La medida fue publicada este jueves en el Boletín Oficial mediante el decreto 304/2026.
El nombramiento se concretó tras el acuerdo alcanzado en el Senado en los primeros días del mes, en una sesión en la que también se aprobaron ascensos de tres jefes militares.
Durante el debate, la senadora Julieta Corroza manifestó su rechazo a la designación, en línea con lo anticipado previamente por el gobernador Rolando Figueroa. “Como neuquina no puedo dejar de participar de este debate”, expresó al iniciar su intervención.

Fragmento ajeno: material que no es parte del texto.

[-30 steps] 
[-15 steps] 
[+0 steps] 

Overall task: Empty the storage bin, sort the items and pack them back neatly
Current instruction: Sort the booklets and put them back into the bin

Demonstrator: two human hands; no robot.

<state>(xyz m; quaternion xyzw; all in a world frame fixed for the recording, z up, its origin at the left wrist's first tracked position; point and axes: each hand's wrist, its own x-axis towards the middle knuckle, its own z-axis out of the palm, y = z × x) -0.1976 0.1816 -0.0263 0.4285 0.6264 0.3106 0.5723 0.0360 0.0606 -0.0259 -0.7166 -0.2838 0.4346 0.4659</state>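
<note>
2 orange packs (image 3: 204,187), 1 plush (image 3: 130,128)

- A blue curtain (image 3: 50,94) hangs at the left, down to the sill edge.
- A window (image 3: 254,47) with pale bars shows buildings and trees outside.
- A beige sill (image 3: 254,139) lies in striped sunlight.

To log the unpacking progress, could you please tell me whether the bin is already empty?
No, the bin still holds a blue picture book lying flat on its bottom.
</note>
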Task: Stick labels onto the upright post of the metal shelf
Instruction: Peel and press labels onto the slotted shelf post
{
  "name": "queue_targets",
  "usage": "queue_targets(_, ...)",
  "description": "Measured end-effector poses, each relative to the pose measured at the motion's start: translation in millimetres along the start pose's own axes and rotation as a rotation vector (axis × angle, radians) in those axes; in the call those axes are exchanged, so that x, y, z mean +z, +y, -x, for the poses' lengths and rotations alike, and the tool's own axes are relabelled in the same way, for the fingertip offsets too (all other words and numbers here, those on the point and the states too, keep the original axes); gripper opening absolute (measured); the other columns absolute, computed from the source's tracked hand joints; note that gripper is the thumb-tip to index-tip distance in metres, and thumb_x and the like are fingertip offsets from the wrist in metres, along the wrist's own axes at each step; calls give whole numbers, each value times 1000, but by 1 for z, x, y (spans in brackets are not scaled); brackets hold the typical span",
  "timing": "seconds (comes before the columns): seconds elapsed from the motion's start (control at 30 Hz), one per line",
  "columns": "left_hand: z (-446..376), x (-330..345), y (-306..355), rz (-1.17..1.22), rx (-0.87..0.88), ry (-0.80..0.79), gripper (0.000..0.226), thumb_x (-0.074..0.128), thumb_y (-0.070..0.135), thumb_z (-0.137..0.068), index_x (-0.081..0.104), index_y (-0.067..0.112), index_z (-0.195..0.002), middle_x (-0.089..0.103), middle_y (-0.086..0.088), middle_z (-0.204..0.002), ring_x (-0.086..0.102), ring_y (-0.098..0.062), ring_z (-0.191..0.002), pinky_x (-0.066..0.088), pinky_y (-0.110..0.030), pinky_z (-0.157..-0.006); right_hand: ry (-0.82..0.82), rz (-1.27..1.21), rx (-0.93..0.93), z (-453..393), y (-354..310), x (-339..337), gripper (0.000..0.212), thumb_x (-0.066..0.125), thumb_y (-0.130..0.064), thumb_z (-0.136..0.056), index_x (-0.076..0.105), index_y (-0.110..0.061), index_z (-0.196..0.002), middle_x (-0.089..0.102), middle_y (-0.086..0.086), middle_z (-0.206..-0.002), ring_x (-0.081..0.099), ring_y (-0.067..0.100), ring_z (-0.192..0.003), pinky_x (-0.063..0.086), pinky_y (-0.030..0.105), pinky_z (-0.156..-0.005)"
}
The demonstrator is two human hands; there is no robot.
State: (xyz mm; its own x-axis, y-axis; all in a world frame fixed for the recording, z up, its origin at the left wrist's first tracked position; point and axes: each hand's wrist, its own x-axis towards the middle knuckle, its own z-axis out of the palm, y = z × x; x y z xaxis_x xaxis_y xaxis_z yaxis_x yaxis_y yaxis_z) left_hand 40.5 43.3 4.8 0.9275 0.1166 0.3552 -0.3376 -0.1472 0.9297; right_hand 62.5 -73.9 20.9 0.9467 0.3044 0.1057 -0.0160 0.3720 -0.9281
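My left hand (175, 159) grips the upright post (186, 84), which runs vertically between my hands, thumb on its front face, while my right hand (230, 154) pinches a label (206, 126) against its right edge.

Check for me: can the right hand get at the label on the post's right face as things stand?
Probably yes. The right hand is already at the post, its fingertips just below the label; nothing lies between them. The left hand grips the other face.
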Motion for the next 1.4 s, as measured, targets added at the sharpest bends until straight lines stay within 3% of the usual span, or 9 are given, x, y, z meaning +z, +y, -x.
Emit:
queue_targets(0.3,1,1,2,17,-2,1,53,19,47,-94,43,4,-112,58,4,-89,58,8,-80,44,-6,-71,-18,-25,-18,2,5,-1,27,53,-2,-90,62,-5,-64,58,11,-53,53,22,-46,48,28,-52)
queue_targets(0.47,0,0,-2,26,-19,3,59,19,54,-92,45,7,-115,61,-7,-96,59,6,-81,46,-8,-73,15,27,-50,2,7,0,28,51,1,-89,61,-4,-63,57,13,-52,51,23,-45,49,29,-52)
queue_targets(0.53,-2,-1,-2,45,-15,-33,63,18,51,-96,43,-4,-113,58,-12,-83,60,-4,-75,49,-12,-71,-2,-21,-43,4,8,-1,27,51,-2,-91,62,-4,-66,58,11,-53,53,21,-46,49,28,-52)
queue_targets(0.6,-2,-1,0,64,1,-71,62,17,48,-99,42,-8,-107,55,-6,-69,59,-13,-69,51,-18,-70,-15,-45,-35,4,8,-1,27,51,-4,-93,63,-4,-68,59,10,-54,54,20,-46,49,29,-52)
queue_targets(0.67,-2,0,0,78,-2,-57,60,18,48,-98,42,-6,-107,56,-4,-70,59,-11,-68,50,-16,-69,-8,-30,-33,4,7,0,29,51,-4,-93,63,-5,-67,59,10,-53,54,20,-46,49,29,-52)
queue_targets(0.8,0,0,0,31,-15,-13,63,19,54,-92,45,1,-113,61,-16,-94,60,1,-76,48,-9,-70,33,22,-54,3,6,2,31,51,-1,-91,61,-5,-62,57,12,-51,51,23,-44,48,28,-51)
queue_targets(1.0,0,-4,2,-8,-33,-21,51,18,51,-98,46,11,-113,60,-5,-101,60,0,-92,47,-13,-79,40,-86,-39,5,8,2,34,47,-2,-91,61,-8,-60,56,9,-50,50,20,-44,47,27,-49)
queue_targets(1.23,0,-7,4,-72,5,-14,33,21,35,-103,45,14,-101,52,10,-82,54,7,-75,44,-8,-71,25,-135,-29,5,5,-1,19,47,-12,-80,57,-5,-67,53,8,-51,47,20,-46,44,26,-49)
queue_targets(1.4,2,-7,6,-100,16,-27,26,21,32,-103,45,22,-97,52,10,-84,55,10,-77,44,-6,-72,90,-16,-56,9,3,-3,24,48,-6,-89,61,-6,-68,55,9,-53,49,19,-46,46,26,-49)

Corroza argumentó que la designación no responde a criterios técnicos sino a la “historia política” de Crexell. En ese sentido, cuestionó especialmente su voto a favor del paquete fiscal tratado en paralelo a la Ley Bases, que incluyó la reimposición del Impuesto a las Ganancias.
Según la legisladora, esa decisión “afectó directamente a Neuquén, a los trabajadores y al bolsillo”, además de impactar en la actividad económica provincial. “Para nosotros fue sumamente grave”, remarcó.
La senadora también planteó que el ejercicio de un cargo diplomático requiere “lealtad con las personas que nos ponen acá” y criticó lo que definió como un cambio de alineamiento político durante el mandato de Crexell. “Es una traición a quienes la trajeron hasta acá”, sostuvo.
En otro tramo de su exposición, recordó la campaña de 2013, cuando acompañó la candidatura de Crexell dentro del MPN, y señaló que el compromiso asumido era representar a todos los neuquinos. A su entender, ese objetivo no se cumplió durante su desempeño legislativo.
En la votación, la senadora Nadia Márquez (La Libertad Avanza) respaldó el nombramiento, mientras que el senador Pablo Cervi estuvo ausente.
En cuanto a las condiciones del cargo, distintos informes señalan que el salario promedio de un embajador argentino ronda los 15.000 dólares mensuales, aunque el monto puede variar según el destino, el costo de vida y la jerarquía del funcionario.
Estos ingresos suelen liquidarse en moneda extranjera y se ajustan en función de parámetros internacionales establecidos para cada país.